In Shelby County, which includes Memphis, 37 percent of the population is fully vaccinated, compared to Tennessee’s full 40 percent vaccination coverage.
An increase in cases of respiratory syncytial virus, a disease that primarily affects children and has symptoms similar to those of Covid, has also made matters worse, Hysmith said.
“We are now at about 95-97 percent occupancy, which is normal where we are in the dead of winter,” he said. “So that’s worrying because we don’t know what’s going to happen in the coming weeks.”
The HHS data shows that population-adjusted pediatric hospitalizations are highest in Alabama, Florida, Delaware, Louisiana, and Oklahoma; in all but Delaware, full vaccination rates are below the national rate.

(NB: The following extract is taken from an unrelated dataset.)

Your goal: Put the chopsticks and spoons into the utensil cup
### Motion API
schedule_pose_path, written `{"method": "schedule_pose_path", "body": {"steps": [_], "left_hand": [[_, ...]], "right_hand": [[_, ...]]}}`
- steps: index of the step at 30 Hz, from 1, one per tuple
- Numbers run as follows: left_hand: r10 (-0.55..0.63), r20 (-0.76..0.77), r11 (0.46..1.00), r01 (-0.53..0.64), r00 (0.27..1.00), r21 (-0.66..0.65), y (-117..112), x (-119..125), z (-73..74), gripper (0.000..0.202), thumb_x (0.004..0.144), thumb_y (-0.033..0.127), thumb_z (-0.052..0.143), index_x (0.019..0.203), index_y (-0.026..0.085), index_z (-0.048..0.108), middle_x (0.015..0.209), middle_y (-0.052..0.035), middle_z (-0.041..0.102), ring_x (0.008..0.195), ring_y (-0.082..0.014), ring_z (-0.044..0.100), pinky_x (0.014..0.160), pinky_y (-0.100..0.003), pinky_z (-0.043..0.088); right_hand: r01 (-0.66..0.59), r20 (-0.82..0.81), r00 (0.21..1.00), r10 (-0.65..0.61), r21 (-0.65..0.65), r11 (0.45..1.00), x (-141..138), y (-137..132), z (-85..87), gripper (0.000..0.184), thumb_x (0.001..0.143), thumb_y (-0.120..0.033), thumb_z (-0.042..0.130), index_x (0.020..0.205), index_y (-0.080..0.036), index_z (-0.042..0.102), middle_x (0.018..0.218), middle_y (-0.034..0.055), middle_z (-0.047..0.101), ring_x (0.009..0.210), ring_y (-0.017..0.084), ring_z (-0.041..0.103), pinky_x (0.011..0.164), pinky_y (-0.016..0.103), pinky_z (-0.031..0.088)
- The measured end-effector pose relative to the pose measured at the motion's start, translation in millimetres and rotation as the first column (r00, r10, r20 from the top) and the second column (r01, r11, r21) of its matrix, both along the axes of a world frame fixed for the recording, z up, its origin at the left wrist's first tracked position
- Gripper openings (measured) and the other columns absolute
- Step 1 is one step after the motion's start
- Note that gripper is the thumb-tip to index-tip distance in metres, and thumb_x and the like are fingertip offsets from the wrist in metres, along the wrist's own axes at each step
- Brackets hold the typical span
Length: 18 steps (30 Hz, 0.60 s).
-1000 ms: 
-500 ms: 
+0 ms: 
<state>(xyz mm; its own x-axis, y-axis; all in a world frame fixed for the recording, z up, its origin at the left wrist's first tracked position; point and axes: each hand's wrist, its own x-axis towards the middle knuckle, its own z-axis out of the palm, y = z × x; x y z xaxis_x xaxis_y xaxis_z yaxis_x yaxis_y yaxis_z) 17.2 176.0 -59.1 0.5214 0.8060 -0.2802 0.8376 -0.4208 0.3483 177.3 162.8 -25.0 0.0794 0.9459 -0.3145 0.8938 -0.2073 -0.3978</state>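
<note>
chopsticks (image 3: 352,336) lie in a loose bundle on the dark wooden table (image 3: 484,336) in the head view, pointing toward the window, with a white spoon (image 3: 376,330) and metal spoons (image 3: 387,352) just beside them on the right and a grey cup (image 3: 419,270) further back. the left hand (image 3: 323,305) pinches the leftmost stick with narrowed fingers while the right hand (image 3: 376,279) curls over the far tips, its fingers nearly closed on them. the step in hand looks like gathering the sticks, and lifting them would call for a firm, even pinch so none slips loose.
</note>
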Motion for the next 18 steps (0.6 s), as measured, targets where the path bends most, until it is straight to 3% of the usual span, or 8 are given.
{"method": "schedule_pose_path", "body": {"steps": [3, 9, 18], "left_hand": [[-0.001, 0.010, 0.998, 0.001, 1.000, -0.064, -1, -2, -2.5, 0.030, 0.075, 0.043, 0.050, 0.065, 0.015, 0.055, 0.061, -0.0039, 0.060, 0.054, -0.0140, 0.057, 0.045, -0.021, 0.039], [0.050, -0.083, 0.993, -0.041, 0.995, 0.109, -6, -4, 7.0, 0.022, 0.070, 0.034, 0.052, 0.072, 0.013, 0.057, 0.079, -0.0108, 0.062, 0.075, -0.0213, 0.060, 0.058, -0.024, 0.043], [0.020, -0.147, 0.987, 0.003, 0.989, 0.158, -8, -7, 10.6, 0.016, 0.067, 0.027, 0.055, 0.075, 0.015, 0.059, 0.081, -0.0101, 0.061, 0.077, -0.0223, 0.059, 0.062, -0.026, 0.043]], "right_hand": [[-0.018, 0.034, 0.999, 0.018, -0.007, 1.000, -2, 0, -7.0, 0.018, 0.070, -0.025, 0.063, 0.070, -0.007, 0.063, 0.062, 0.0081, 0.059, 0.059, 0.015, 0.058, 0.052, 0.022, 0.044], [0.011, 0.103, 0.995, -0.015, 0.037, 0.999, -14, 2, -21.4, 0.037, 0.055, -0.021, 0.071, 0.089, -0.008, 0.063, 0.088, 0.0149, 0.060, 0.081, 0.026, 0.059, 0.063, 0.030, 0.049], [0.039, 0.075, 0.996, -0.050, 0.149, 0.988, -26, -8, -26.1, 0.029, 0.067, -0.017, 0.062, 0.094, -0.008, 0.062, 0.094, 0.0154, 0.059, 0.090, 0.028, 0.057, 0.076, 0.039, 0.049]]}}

Other data shows an accelerating trend, including a study released this month by the American Academy of Pediatrics, which found that Covid cases among children rose to more than 93,800 in the first week of August, from a low of about 8,400 in June. Reuters reported that the US reached a record 1,900 children hospitalized on Saturday.
Hospital admissions are on the rise as some children return to the classroom in a bitter back-to-school kick-off as politicians, parents and school officials fight over mask mandates.
In Texas, which leads the country with an average of 219 children hospitalized a day for Covid, Governor Greg Abbott, a Republican, issued an executive order last month banning vaccination and mask mandates. Several school districts defied the order with mask mandates, and on Sunday the state Supreme Court temporarily blocked such mandates in Dallas and Bexar counties. (Abbott tested positive for Covid on Tuesday.)
Texas, with 45 percent of the state fully vaccinated, has an average of 15,000 Covid cases per day, at the top of the state’s Covid rates when adjusted for the population.